WORK ITEM:
Your answer must be an exact copy of the data below, minus any pictures.

(DATA PROVIDED Opens)

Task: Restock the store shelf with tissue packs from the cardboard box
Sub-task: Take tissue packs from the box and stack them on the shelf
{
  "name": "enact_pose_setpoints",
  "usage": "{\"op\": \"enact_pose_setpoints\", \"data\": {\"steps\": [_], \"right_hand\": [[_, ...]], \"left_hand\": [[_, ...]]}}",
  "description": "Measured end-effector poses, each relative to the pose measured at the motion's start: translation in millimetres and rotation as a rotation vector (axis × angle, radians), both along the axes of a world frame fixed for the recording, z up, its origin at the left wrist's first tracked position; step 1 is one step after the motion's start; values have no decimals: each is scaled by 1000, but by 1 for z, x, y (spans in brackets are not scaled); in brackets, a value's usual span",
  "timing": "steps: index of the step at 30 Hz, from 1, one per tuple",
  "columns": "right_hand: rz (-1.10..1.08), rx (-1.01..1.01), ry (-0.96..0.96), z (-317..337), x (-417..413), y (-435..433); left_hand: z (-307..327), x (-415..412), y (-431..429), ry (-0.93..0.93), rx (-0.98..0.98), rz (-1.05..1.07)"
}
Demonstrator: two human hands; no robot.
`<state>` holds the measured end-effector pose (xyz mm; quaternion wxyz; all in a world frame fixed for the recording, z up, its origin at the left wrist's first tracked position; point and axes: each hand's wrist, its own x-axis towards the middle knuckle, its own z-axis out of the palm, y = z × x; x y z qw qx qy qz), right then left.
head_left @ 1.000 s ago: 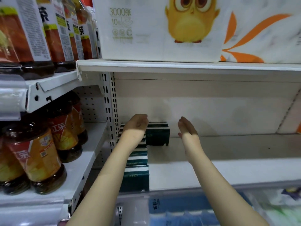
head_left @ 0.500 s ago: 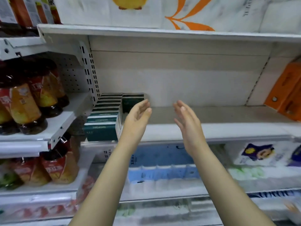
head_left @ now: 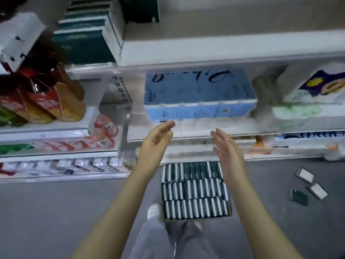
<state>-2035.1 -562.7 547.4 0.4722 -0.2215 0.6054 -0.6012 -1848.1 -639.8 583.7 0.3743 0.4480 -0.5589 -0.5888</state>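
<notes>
On the grey floor below me stands the cardboard box (head_left: 230, 212), packed with several rows of dark green and white tissue packs (head_left: 194, 191). My left hand (head_left: 155, 143) and my right hand (head_left: 226, 146) hover above the box's far end, palms facing each other, fingers loose and holding nothing. At the top left, a row of the same green tissue packs (head_left: 87, 36) stands on the white shelf (head_left: 214, 47), with one more dark pack (head_left: 141, 8) behind them.
Three loose tissue packs (head_left: 308, 186) lie on the floor to the right. Blue paper-roll packs (head_left: 197, 98) and white packs (head_left: 313, 90) fill the lower shelf. Oil bottles (head_left: 46, 101) stand at the left. My white shoe (head_left: 155, 211) is beside the box.
My view has swung down from the shelf to the floor and the box. Both hands have drawn back from the shelved packs and come down, still holding nothing.
</notes>
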Motion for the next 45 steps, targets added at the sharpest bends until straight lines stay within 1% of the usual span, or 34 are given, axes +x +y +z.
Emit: {"op": "enact_pose_setpoints", "data": {"steps": [6,9,12,17,23,26,31,33,35,37,39,43,45], "right_hand": [[23,264,-12,-98,25,19],[56,416,20,-160,38,25],[136,558,51,-232,51,30],[221,765,74,-344,68,34],[297,940,60,-464,68,34],[362,988,135,-499,72,32],[603,994,348,-535,80,36],[597,985,408,-541,80,37],[540,970,387,-545,80,36],[546,974,371,-548,76,37],[610,966,400,-549,72,36],[733,996,393,-551,66,32],[788,993,460,-552,64,30]], "left_hand": [[-112,21,4,-116,266,-58],[-178,27,7,-178,377,-99],[-245,34,15,-216,487,-95],[-352,47,34,-272,629,-37],[-465,57,60,-294,768,60],[-494,57,69,-279,831,109],[-525,62,85,-290,900,76],[-527,63,88,-287,911,72],[-529,62,89,-275,918,72],[-530,62,88,-273,918,76],[-532,61,87,-286,908,69],[-534,56,82,-302,908,59],[-536,54,80,-307,912,58]]}}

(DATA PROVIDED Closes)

OUTPUT BELOW:
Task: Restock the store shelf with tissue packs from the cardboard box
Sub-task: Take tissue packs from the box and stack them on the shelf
{
  "name": "enact_pose_setpoints",
  "usage": "{\"op\": \"enact_pose_setpoints\", \"data\": {\"steps\": [_], \"right_hand\": [[_, ...]], \"left_hand\": [[_, ...]]}}",
  "description": "Measured end-effector poses, each relative to the pose measured at the motion's start: translation in millimetres and rotation as a rotation vector (axis × angle, radians), both along the axes of a world frame fixed for the recording, z up, its origin at the left wrist's first tracked position; step 1 is one step after the motion's start; values have no decimals: each is scaled by 1000, but by 1 for z, x, y (spans in brackets are not scaled); in brackets, a value's usual span",
  "timing": "steps: index of the step at 30 Hz, from 1, one per tuple",
  "columns": "right_hand: rz (-1.10..1.08), rx (-1.01..1.01), ry (-0.96..0.96), z (-317..337), x (-417..413), y (-435..433); left_hand: z (-307..327), x (-415..412), y (-431..429), ry (-0.93..0.93), rx (-0.98..0.98), rz (-1.05..1.07)"
}
Demonstrator: two human hands; no robot.
`<state>` holds the measured end-effector pose (xyz mm; quaternion wxyz; all in a world frame fixed for the recording, z up, its origin at the left wrist's first tracked position; point and axes: each hand's wrist, its own x-axis towards the middle knuckle, its own z-axis out of the palm, y = z × x; x y z qw qx qy qz), right then left.
head_left @ 1.000 s ago: 
head_left @ 0.500 s ago: 
head_left @ now: 
<state>-2035.1 -562.7 547.4 0.4722 -0.2215 0.6054 -0.6012 -1848.1 -639.8 583.7 0.3743 0.4480 -0.5589 -0.5888</state>
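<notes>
On the grey floor below me stands the cardboard box (head_left: 230, 212), packed with several rows of dark green and white tissue packs (head_left: 194, 191). My left hand (head_left: 155, 143) and my right hand (head_left: 226, 146) hover above the box's far end, palms facing each other, fingers loose and holding nothing. At the top left, a row of the same green tissue packs (head_left: 87, 36) stands on the white shelf (head_left: 214, 47), with one more dark pack (head_left: 141, 8) behind them.
Three loose tissue packs (head_left: 308, 186) lie on the floor to the right. Blue paper-roll packs (head_left: 197, 98) and white packs (head_left: 313, 90) fill the lower shelf. Oil bottles (head_left: 46, 101) stand at the left. My white shoe (head_left: 155, 211) is beside the box.
My view has swung down from the shelf to the floor and the box. Both hands have drawn back from the shelved packs and come down, still holding nothing.
</notes>
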Motion for the next 45 steps, targets added at the sharpest bends until straight lines stay within 1% of the usual span, or 34 are given, axes +x +y +z.
Emit: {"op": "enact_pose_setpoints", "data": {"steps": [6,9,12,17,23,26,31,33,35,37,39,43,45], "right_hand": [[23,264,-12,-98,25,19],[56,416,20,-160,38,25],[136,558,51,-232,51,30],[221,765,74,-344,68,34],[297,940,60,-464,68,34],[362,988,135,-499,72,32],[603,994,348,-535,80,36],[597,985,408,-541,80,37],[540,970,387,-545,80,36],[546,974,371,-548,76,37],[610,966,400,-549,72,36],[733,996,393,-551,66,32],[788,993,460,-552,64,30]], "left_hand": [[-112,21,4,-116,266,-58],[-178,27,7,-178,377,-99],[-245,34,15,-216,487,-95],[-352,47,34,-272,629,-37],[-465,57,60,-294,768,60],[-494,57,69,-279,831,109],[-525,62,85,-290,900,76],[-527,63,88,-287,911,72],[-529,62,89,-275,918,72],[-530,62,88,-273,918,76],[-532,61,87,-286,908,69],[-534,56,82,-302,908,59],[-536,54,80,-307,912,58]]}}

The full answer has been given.